Desde la mirada de la fe, el Milagro representa un compromiso de fidelidad entre Dios y los salteños. Una alianza de esa naturaleza arraiga en las más profundas tradiciones judeocristianas. Dios elige a su pueblo y su pueblo se compromete con Dios.
Ante los cientos de miles de personas que se suman a la fiesta grande de Salta, cabe preguntarse sobre las razones de semejante fervor. El Milagro convoca a la calles a hombres y mujeres sin distinción de ninguna naturaleza. Los peregrinos que caminan durante semanas por montes y cerros para sumarse a la gran procesión son el testimonio de una búsqueda que conmueve incluso al no creyente.
El Milagro aparece como un componente sustancial de la identidad cultural salteña. No es esta la única celebración cristiana de semejante magnitud en el país. La peregrinación a Luján, el culto a la Virgen en San Nicolás y a fiesta de Itatí son manifestaciones muy claras de la pervivencia de la tradición católica en la Argentina, pero el Milagro tiene la característica propia y diferencial de conmover a la totalidad del pueblo de la provincia. Ningún salteño, incluso los que por razones ideológicas o religiosas no comparten la fe cristiana, queda afuera de la celebración.
El Milagro es mucho más que una tradición o un sentimiento. El mero hecho de que la celebración perdure casi intacta a lo largo de más de cuatro siglos, en los cuales Salta y el mundo vivieron transformaciones extraordinarias, merece una observación detenida. Mientras la cultura parece dirigirse hacia una mirada laica y sin dogmas, la religiosidad reaparece constantemente y de muchas formas. Los cultos evangélicos, las nuevas creencias animistas y la multiplicación de los textos y las prédicas de autoayuda son una señal de la desprotección que siente la mayoría de la gente en un mundo con gran crecimiento tecnológico, notables avances en la calidad de vida y un claro deterioro de los valores.
Cada cual sabe qué lo lleva a la calle para honrar a los patronos salteños. El siglo XXI no es un “cambalache”, pero sí el escenario de enormes transformaciones, que incluyen nuevas creencias, nuevos valores y nuevas formas de participación en la vida política, nacional e internacional. No es extraño que los principales conflictos bélicos y las causas más frecuentes de violencia política y social se vinculen a visiones teocráticas fundamentalistas y al narcotráfico, dos fenómenos ante los cuales las naciones se muestran desorientadas.
Este Milagro encuentra al mundo ante dos hechos altamente significativos. Por una parte, vuelve a sobrevolar la amenaza de una guerra, en este caso, una potencial invasión a Siria que podría desencadenar una conflagración impredecible. Con el pretexto de los atropellos cometidos por el régimen de Damasco y por el temor a la expansión de las armas no convencionales en el cercano Oriente, un ataque occidental podría desencadenar una guerra arrasadora en el centro de la producción petrolera mundial.

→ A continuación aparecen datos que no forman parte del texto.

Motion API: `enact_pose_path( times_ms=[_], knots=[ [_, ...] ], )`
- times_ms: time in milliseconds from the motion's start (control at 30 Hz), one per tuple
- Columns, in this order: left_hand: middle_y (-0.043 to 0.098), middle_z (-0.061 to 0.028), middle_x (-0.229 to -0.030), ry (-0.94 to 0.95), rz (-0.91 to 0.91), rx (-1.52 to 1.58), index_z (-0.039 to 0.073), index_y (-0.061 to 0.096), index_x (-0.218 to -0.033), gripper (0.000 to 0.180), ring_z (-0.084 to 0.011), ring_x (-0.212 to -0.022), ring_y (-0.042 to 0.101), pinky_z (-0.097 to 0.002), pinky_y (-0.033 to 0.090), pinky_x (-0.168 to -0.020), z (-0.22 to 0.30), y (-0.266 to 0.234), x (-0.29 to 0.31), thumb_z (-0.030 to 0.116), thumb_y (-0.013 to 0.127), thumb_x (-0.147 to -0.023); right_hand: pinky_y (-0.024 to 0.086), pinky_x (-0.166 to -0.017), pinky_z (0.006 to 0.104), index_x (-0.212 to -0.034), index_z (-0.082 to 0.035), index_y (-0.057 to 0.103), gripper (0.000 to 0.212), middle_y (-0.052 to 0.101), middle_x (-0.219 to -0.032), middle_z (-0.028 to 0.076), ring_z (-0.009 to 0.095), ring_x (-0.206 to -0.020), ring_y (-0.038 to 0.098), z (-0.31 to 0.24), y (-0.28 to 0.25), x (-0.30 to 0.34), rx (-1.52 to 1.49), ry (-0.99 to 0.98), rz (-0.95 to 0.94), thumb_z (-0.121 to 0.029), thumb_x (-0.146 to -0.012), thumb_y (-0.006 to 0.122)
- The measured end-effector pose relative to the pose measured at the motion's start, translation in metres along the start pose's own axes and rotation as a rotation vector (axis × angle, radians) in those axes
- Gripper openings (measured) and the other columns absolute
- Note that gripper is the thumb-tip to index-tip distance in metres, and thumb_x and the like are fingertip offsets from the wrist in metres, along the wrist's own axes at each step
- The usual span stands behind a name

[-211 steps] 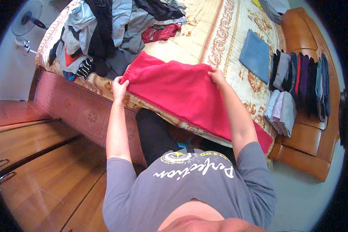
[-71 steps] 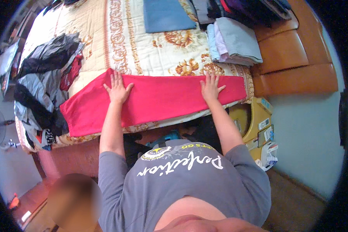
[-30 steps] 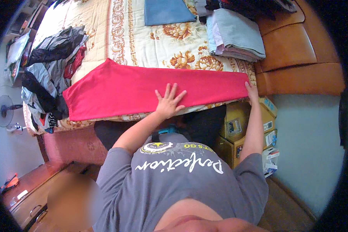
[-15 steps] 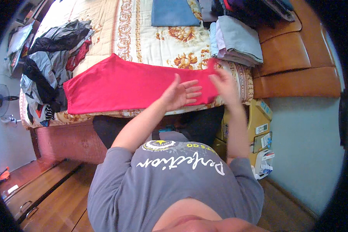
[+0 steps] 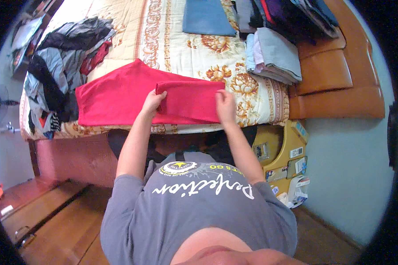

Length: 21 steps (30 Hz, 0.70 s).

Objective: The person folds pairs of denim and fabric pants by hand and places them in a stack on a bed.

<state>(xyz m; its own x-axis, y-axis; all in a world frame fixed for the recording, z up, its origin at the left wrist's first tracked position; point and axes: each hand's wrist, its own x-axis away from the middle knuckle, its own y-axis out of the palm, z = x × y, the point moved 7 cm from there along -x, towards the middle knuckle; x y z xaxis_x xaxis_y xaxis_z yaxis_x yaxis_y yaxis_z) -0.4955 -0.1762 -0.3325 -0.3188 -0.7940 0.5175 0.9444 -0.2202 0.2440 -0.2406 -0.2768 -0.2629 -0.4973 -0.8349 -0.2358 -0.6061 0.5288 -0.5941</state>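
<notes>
Red trousers [image 5: 115, 95] lie folded lengthwise along the near edge of the bed, waist end to the left. Their right part is doubled back to the left, making a rectangular flap [image 5: 188, 99] over the legs. My left hand [image 5: 153, 101] is closed on the flap's left edge, thumb on top of the cloth. At the fold on the right, my right hand [image 5: 226, 106] grips the red cloth with curled fingers, its fingertips partly hidden.
A patterned quilt [image 5: 177, 53] covers the bed. Rumpled clothes [image 5: 59, 66] are heaped on the left. Folded blue cloth [image 5: 208, 17] lies beyond the trousers, and a stack of folded clothes [image 5: 276, 53] stands at the right, beside the brown headboard [image 5: 336, 99].
The right end of the trousers has been folded over to the left. My left hand moved left and closed on the cloth; my right hand came left and down to the fold.
</notes>
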Motion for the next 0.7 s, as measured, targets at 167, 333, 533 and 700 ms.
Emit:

A su vez, el surgimiento del papa Francisco sacude la conciencia del mundo. Este sacerdote argentino, convertido en la figura principal de la Iglesia, es el hombre con mayor autoridad moral en el mundo. Francisco sabe que el mundo ha cambiado y que los rituales, protocolos y tabúes del cristianismo deben ser transformados. Con sus gestos públicos, el Papa está anunciando nuevas actitudes y nuevos valores en una Iglesia católica que desde hace más de medio siglo, desde el Concilio, viene produciendo cambios. Pero es importante destacar también que Francisco busca e impulsa una transformación profunda, basada en las más antiguas tradiciones del judeocristianismo. Este mensaje moral incluye una enorme comprensión de la debilidad humana, sensibilidad hacia los sectores más vulnerables de la sociedad, pero también una enorme exigencia ética en una época sig nada, también, por la comodidad y el facilismo.